At the outset, we observed that not many people use the Holga 120 for 35mm film; Holga had created specific cameras which used 35mm film (such as Holga 135 TLR). Nevertheless, in the spirit of creativity and curiosity, we decided to test it out! Naturally, since the 35mm film is smaller in size than the 120 film, we would be able to get more frames out of the roll. Check out our selected photos below:
Our impressions of the 35mm film with the Holga 120 are largely consistent with that of the 120 film above; the images were sharper than expected (perhaps due to the glass lens). We used the Fujifilm Xperia 200 (35mm) film. We did however experience some initial challenges with using the 35mm film.
For starters, when loading the film, we needed to tape the ends of the spool before winding it up. Further, when advancing the frames, one would need to rely on a sticker guide pasted above the film advance knob; otherwise, one will have to listen for the ‘clicking’ sounds and count accurately when winding to the next frame. Lastly, since there is no rewinder for the film, a dark room bag (at the least) would be required to remove the 35mm from the camera spool.

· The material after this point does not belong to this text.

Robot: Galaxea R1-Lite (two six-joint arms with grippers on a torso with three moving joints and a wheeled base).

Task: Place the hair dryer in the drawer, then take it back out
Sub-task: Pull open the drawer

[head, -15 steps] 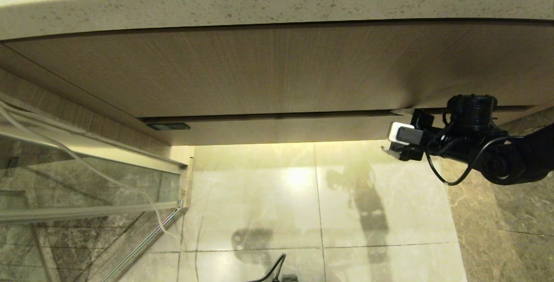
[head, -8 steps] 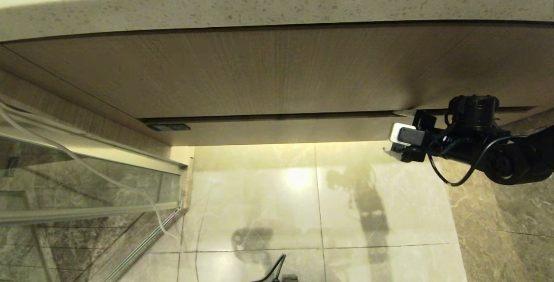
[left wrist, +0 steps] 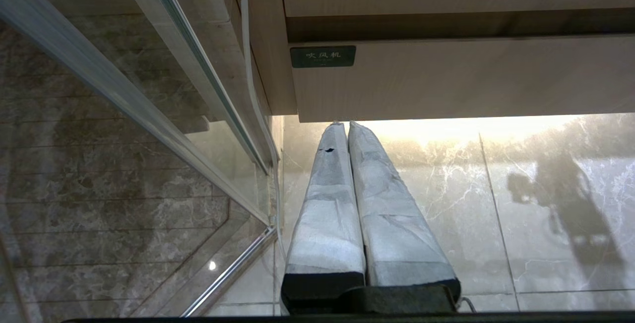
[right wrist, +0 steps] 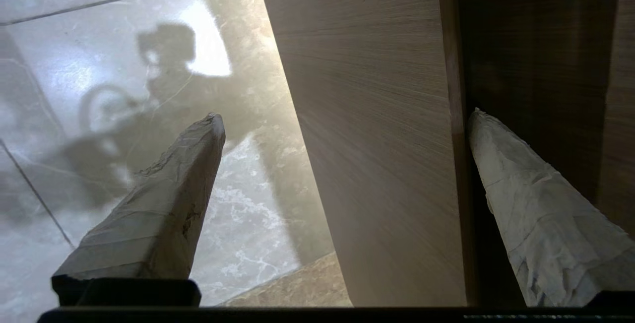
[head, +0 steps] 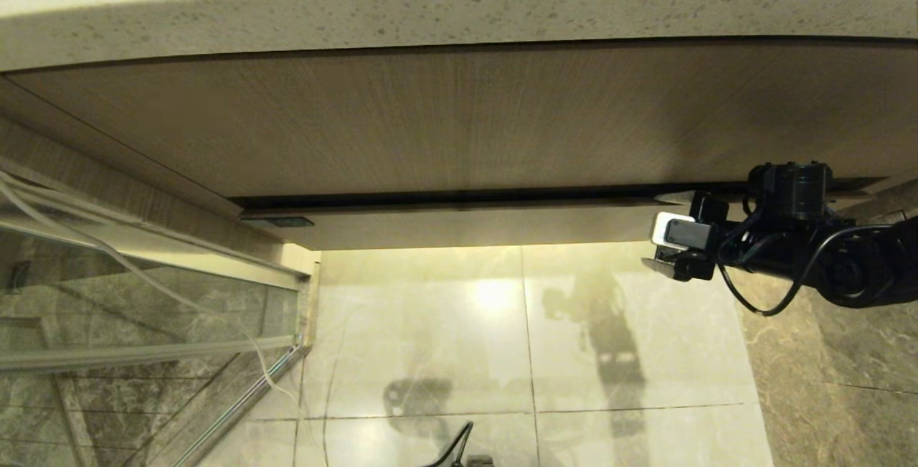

Last but certainly not the least, the Holga 120 has an instant mini back, which we had earlier received for free. While packfilm was previously used to make “Holgaroids” (a portmanteau of “Holga” and “Polaroids”), in light of its discontinuation, we decided to opt for the cheaper and widely-available option. There is also the instax wide back for the Holga, but we were aware that the incompatibility of the frame size would result in small-frame shots on the instax wide.
Generally, the Fujifilm Instax Mini film has an ISO of 800. However, we find that the ISO 800 is different from the 800 35mm type film. Based on our experiences, the Fujifilm Instax Mini film seems to have an ISO on 640 (as tested with our light meter in order to achieve a well-composed shot). Due to the glass lens, the Holga 120 does produce sharp images (ironically, sharper than the Lomo’ Instant cameras).
However, one major drawback is that the instant back winder is manual, and may not actually eject films, even when winding. It happens at random, so it is unfortunately something that we may not be able to resolve at the moment.
Our Closing Thoughts…
Often times we forget that the simplest, most basic objects can challenge us to produce quality photos; by this we do not simply mean sharpness of the photos, but in terms of meaning, composition and so on. Using the Holga 120 has only provoked our creativity and allowed us to explore new techniques with it! Furthermore, the Holga is indeed an ‘every-man’ camera, since it is lightweight and portable. Lastly, with its discontinuation, it will surely become a rarity in the future, so treasure that Holga!